WHAT IS REQUIRED:
Nothing more is wanted than an exact repeat of the data below.

(Records excerpted from a collection)
* * * * * * *

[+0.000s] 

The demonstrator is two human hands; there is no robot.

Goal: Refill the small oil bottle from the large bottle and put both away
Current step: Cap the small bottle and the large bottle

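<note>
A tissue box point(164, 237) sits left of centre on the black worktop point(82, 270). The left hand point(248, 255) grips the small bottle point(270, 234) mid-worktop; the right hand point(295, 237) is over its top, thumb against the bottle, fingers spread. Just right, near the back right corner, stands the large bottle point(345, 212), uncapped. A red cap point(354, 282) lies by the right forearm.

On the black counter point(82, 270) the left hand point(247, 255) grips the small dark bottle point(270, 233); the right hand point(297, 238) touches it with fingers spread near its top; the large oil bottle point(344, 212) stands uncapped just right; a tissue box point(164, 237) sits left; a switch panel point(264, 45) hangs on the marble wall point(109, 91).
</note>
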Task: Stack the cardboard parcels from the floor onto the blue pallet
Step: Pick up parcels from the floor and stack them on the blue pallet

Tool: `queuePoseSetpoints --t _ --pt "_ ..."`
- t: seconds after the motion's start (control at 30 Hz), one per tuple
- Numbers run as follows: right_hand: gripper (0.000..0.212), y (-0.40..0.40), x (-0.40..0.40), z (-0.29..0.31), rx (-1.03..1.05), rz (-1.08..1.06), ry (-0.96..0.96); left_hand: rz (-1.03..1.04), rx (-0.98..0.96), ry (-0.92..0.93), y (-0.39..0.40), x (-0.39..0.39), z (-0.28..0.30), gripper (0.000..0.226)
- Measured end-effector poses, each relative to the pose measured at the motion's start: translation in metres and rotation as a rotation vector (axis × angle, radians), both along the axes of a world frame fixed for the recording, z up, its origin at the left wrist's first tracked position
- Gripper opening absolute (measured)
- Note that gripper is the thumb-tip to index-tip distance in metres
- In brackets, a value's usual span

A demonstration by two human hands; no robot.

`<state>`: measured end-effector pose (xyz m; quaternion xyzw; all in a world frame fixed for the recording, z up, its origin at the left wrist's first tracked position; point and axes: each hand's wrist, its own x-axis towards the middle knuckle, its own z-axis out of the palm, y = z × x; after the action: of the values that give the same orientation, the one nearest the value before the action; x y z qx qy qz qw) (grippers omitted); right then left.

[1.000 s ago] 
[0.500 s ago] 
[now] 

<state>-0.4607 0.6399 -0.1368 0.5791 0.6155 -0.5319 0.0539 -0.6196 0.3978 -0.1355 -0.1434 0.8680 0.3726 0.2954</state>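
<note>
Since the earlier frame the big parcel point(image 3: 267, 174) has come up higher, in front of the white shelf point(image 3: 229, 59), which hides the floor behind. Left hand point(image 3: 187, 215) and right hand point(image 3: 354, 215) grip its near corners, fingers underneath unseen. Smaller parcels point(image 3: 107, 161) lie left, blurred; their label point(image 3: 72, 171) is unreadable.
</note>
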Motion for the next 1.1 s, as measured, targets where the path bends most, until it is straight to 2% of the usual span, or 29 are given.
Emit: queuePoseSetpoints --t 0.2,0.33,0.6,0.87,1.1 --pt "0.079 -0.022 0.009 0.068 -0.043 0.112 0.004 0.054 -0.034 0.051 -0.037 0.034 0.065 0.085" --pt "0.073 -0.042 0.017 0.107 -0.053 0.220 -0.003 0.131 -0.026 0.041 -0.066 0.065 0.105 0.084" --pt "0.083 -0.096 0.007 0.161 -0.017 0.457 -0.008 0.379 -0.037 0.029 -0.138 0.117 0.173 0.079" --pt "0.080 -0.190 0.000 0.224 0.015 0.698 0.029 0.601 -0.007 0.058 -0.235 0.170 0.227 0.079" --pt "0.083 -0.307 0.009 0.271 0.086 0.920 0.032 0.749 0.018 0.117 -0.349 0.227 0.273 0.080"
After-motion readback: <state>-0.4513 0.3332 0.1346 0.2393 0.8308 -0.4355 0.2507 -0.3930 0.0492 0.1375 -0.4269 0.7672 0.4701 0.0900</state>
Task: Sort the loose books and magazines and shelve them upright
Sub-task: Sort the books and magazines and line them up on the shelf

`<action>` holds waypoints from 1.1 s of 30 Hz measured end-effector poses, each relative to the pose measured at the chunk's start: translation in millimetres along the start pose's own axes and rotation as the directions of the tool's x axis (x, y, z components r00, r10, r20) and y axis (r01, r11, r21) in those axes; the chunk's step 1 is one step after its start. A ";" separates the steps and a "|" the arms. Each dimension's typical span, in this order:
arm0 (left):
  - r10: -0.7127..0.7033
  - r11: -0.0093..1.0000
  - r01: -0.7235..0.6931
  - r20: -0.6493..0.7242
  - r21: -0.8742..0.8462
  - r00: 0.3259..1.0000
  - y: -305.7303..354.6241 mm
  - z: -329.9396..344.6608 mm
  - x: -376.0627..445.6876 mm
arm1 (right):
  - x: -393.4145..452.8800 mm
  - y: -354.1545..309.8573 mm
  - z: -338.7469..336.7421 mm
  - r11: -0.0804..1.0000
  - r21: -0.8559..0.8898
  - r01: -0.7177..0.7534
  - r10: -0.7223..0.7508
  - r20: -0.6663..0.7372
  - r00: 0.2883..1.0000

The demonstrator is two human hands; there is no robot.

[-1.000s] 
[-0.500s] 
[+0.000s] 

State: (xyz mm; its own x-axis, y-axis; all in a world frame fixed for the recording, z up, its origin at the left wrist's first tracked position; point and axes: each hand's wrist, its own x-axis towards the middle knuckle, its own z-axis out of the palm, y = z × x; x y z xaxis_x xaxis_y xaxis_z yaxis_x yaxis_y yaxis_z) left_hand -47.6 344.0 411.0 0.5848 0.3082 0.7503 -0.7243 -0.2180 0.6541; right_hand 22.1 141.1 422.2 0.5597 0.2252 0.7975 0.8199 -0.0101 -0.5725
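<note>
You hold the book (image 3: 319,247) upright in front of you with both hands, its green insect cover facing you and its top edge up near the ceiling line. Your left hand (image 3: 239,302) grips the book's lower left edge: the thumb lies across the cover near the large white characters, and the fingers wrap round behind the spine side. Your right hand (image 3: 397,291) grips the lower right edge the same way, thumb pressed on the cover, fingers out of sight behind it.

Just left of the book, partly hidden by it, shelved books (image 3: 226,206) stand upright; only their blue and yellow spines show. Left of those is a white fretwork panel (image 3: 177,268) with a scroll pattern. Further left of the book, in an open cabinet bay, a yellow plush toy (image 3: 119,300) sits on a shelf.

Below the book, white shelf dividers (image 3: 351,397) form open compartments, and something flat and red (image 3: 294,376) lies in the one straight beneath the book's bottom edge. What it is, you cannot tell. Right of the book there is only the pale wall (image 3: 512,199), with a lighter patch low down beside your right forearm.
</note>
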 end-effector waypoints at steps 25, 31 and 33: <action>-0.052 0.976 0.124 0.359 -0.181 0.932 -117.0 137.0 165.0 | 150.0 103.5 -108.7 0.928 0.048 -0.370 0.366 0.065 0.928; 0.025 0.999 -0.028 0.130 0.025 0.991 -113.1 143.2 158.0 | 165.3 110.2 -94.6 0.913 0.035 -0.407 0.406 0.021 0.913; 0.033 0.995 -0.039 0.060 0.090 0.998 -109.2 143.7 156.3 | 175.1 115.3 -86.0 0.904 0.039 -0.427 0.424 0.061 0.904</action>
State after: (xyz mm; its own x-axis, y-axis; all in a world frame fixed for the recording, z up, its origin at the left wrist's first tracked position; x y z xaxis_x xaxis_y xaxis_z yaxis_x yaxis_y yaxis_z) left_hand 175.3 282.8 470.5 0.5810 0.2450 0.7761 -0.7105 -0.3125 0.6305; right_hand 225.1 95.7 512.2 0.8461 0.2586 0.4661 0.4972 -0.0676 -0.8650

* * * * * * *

YOUR SOLUTION:
[+0.000s] 

The demonstrator is two human hands; there is no robot.

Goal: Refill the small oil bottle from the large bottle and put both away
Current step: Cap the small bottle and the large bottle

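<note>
A tissue box point(164, 237) sits left of centre on the black worktop point(82, 270). The left hand point(248, 255) grips the small bottle point(270, 234) mid-worktop; the right hand point(295, 237) is over its top, thumb against the bottle, fingers spread. Just right, near the back right corner, stands the large bottle point(345, 212), uncapped. A red cap point(354, 282) lies by the right forearm.

On the black counter point(82, 270) the left hand point(247, 255) grips the small dark bottle point(270, 233); the right hand point(297, 238) touches it with fingers spread near its top; the large oil bottle point(344, 212) stands uncapped just right; a tissue box point(164, 237) sits left; a switch panel point(264, 45) hangs on the marble wall point(109, 91).
</note>
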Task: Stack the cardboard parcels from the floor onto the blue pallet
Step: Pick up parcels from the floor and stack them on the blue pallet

Tool: `queuePoseSetpoints --t _ --pt "_ ..."`
- t: seconds after the motion's start (control at 30 Hz), one per tuple
- Numbers run as follows: right_hand: gripper (0.000..0.212), y (-0.40..0.40), x (-0.40..0.40), z (-0.29..0.31), rx (-1.03..1.05), rz (-1.08..1.06), ry (-0.96..0.96); left_hand: rz (-1.03..1.04), rx (-0.98..0.96), ry (-0.92..0.93), y (-0.39..0.40), x (-0.39..0.39), z (-0.28..0.30), gripper (0.000..0.226)
- Measured end-effector poses, each relative to the pose measured at the motion's start: translation in metres and rotation as a rotation vector (axis × angle, radians), both along the axes of a world frame fixed for the recording, z up, its origin at the left wrist's first tracked position
- Gripper opening absolute (measured)
- Note that gripper is the thumb-tip to index-tip distance in metres
- In brackets, a value's usual span

A demonstration by two human hands; no robot.

`<state>`: measured end-effector pose (xyz m; quaternion xyzw; all in a world frame fixed for the recording, z up, its origin at the left wrist's first tracked position; point and axes: each hand's wrist, its own x-axis towards the middle knuckle, its own z-axis out of the palm, y = z × x; after the action: of the values that give the same orientation, the one nearest the value before the action; x y z qx qy qz qw) (grippers omitted); right then left.

[1.000 s ago] 
[0.500 s ago] 
[now] 

<state>-0.4607 0.6399 -0.1368 0.5791 0.6155 -0.5319 0.0539 -0.6196 0.3978 -0.1355 -0.1434 0.8680 0.3726 0.2954</state>
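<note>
Since the earlier frame the big parcel point(image 3: 267, 174) has come up higher, in front of the white shelf point(image 3: 229, 59), which hides the floor behind. Left hand point(image 3: 187, 215) and right hand point(image 3: 354, 215) grip its near corners, fingers underneath unseen. Smaller parcels point(image 3: 107, 161) lie left, blurred; their label point(image 3: 72, 171) is unreadable.
</note>
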Motion for the next 1.1 s, as measured, targets where the path bends most, until it is straight to 2% of the usual span, or 29 are given.
Emit: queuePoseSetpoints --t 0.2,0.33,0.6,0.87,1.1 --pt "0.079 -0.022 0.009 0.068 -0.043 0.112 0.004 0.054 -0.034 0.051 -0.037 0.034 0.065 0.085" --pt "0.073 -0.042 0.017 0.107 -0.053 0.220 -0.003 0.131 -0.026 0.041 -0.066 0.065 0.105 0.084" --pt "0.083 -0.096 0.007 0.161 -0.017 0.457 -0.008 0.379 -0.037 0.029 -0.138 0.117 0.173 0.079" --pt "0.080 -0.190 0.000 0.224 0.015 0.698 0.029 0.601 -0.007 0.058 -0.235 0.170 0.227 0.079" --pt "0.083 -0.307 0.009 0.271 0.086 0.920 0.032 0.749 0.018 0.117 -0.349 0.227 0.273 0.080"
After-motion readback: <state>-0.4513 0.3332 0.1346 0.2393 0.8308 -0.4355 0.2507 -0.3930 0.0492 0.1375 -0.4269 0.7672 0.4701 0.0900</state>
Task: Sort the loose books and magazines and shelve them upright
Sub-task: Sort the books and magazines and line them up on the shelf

`<action>` holds waypoints from 1.1 s of 30 Hz measured end-effector poses, each relative to the pose measured at the chunk's start: translation in millimetres along the start pose's own axes and rotation as the directions of the tool's x axis (x, y, z components r00, r10, r20) and y axis (r01, r11, r21) in those axes; the chunk's step 1 is one step after its start. A ";" separates the steps and a "|" the arms. Each dimension's typical span, in this order:
arm0 (left):
  - r10: -0.7127..0.7033
  - r11: -0.0093..1.0000
  - r01: -0.7235..0.6931
  - r20: -0.6493..0.7242
  - r21: -0.8742..0.8462
  - r00: 0.3259..1.0000
  - y: -305.7303..354.6241 mm
  - z: -329.9396..344.6608 mm
  - x: -376.0627..445.6876 mm
arm1 (right):
  - x: -393.4145..452.8800 mm
  - y: -354.1545..309.8573 mm
  - z: -338.7469..336.7421 mm
  - r11: -0.0804..1.0000
  - r21: -0.8559..0.8898
  - r01: -0.7177..0.7534
  - r10: -0.7223..0.7508
  - r20: -0.6663..0.7372
  - r00: 0.2883..1.0000

The demonstrator is two human hands; there is no robot.

[-1.000s] 
[-0.500s] 
[+0.000s] 

State: (xyz mm; its own x-axis, y-axis; all in a world frame fixed for the recording, z up, its origin at the left wrist's first tracked position; point and axes: each hand's wrist, its own x-axis towards the middle knuckle, its own z-axis out of the palm, y = z × x; x y z xaxis_x xaxis_y xaxis_z yaxis_x yaxis_y yaxis_z) left_hand -47.6 344.0 411.0 0.5848 0.3082 0.7503 -0.7243 -0.2180 0.6541; right_hand 22.1 141.1 422.2 0.5597 0.2252 0.7975 0.8199 -0.0101 -0.5725
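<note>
You hold the book (image 3: 319,247) upright in front of you with both hands, its green insect cover facing you and its top edge up near the ceiling line. Your left hand (image 3: 239,302) grips the book's lower left edge: the thumb lies across the cover near the large white characters, and the fingers wrap round behind the spine side. Your right hand (image 3: 397,291) grips the lower right edge the same way, thumb pressed on the cover, fingers out of sight behind it.

Just left of the book, partly hidden by it, shelved books (image 3: 226,206) stand upright; only their blue and yellow spines show. Left of those is a white fretwork panel (image 3: 177,268) with a scroll pattern. Further left of the book, in an open cabinet bay, a yellow plush toy (image 3: 119,300) sits on a shelf.

Below the book, white shelf dividers (image 3: 351,397) form open compartments, and something flat and red (image 3: 294,376) lies in the one straight beneath the book's bottom edge. What it is, you cannot tell. Right of the book there is only the pale wall (image 3: 512,199), with a lighter patch low down beside your right forearm.
</note>
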 end-effector waypoints at steps 25, 31 and 33: <action>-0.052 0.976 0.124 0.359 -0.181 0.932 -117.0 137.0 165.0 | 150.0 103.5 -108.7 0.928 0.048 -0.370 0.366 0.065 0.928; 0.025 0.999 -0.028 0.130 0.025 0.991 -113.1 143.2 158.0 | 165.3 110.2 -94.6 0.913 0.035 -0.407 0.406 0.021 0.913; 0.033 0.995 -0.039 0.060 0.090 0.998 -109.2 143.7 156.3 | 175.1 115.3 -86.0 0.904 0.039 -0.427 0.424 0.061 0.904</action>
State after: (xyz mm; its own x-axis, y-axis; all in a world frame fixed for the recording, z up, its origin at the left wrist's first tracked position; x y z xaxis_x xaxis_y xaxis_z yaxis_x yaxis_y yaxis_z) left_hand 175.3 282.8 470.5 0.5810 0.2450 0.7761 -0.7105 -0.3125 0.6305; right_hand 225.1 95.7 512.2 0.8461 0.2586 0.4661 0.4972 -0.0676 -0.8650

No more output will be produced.